#### [RECORDS FOR PROCESSING]

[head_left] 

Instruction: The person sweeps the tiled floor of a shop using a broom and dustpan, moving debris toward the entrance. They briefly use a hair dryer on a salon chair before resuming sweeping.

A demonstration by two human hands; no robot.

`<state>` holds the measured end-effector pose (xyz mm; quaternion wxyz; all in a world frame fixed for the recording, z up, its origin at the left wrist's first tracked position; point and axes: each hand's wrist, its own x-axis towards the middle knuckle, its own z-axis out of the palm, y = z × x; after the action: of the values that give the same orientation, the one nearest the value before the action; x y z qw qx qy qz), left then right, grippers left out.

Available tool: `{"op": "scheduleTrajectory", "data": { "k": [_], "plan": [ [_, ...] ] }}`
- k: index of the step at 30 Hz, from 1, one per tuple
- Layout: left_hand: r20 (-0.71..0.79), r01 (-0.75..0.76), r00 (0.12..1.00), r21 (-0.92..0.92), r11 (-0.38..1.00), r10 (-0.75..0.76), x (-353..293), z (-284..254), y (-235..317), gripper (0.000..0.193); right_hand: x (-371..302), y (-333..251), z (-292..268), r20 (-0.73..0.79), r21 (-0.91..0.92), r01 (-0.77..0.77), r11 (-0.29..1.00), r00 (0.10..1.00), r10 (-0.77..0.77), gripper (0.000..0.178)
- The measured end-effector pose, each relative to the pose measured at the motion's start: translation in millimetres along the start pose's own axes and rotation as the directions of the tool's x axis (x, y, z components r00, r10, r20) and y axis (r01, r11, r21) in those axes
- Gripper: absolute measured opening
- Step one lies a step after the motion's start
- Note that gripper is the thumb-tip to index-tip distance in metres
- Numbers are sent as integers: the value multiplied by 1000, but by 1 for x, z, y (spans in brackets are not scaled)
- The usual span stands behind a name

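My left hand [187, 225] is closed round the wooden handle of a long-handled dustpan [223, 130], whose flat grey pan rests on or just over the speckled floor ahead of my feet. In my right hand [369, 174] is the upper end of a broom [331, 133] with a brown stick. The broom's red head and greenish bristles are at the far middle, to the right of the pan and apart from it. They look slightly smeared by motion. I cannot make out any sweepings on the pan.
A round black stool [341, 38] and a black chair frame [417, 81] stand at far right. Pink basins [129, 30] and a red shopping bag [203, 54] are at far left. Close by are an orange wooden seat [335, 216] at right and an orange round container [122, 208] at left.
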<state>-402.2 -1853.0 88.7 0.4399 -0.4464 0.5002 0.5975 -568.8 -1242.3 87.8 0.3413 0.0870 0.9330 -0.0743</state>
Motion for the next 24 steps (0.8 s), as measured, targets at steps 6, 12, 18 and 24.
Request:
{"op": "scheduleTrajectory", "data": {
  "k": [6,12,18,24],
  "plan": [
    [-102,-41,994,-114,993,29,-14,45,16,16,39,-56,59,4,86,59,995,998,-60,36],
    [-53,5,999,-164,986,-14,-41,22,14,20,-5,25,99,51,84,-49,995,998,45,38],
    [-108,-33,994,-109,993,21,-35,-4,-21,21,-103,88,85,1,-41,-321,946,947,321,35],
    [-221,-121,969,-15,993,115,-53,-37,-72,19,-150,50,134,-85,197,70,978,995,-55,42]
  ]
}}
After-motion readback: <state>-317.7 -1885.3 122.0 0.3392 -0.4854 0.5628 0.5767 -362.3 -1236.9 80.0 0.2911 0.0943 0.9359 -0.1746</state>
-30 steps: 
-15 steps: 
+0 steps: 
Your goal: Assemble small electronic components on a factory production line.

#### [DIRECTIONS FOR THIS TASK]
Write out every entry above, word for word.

#### [REPLY TO THE TASK]
[head_left] 

Instruction: The person sweeps the tiled floor of a shop using a broom and dustpan, moving debris toward the entrance. They briefly use a hair dryer on a salon chair before resuming sweeping.

A demonstration by two human hands; no robot.

`<state>` holds the measured end-effector pose (xyz mm; quaternion wxyz; all in a world frame fixed for the recording, z up, its origin at the left wrist's first tracked position; point and axes: each hand's wrist, its own x-axis towards the middle knuckle, its own z-axis out of the palm, y = z × x; after the action: of the values that give the same orientation, the one nearest the value before the action; x y z qw qx qy qz), left then right, grippers left out.

Available tool: `{"op": "scheduleTrajectory", "data": { "k": [_], "plan": [ [_, ...] ] }}`
- k: index of the step at 30 Hz, from 1, one per tuple
- Layout: left_hand: r20 (-0.71..0.79), r01 (-0.75..0.76), r00 (0.12..1.00), r21 (-0.92..0.92), r11 (-0.38..1.00), r10 (-0.75..0.76), x (-353..293), z (-284..254), y (-235..317), gripper (0.000..0.193); right_hand: x (-371..302), y (-333..251), z (-292..268), r20 (-0.73..0.79), r21 (-0.91..0.92), r01 (-0.77..0.77), r11 (-0.29..1.00), r00 (0.10..1.00), r10 (-0.77..0.77), gripper (0.000..0.178)
- The measured end-effector pose, each relative to the pose measured at the motion's start: translation in millimetres along the start pose's own axes and rotation as the directions of the tool's x axis (x, y, z components r00, r10, r20) and y axis (r01, r11, r21) in those axes
- Gripper: absolute measured opening
- Step one lies a step after the motion's start
- Note that gripper is the thumb-tip to index-tip distance in metres
- Numbers are sent as integers: the value multiplied by 1000, but by 1 for x, z, y (spans in brackets are not scaled)
- The usual span stands behind a name

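My left hand [187, 225] is closed round the wooden handle of a long-handled dustpan [223, 130], whose flat grey pan rests on or just over the speckled floor ahead of my feet. In my right hand [369, 174] is the upper end of a broom [331, 133] with a brown stick. The broom's red head and greenish bristles are at the far middle, to the right of the pan and apart from it. They look slightly smeared by motion. I cannot make out any sweepings on the pan.
A round black stool [341, 38] and a black chair frame [417, 81] stand at far right. Pink basins [129, 30] and a red shopping bag [203, 54] are at far left. Close by are an orange wooden seat [335, 216] at right and an orange round container [122, 208] at left.
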<state>-402.2 -1853.0 88.7 0.4399 -0.4464 0.5002 0.5975 -568.8 -1242.3 87.8 0.3413 0.0870 0.9330 -0.0743</state>
Motion for the next 24 steps (0.8 s), as measured, targets at steps 6, 12, 18 and 24.
Request:
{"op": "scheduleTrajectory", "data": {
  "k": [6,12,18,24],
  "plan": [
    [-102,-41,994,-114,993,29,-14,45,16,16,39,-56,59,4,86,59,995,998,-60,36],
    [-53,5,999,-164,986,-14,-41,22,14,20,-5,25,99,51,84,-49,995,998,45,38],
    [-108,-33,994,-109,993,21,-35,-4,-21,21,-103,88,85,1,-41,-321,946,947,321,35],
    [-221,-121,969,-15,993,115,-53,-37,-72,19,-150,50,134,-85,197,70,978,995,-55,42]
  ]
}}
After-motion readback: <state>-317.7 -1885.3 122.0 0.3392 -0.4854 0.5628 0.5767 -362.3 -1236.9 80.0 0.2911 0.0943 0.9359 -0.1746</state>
-30 steps: 
-15 steps: 
+0 steps: 
Your goal: Assemble small electronic components on a factory production line.

Nothing further is needed for this exercise.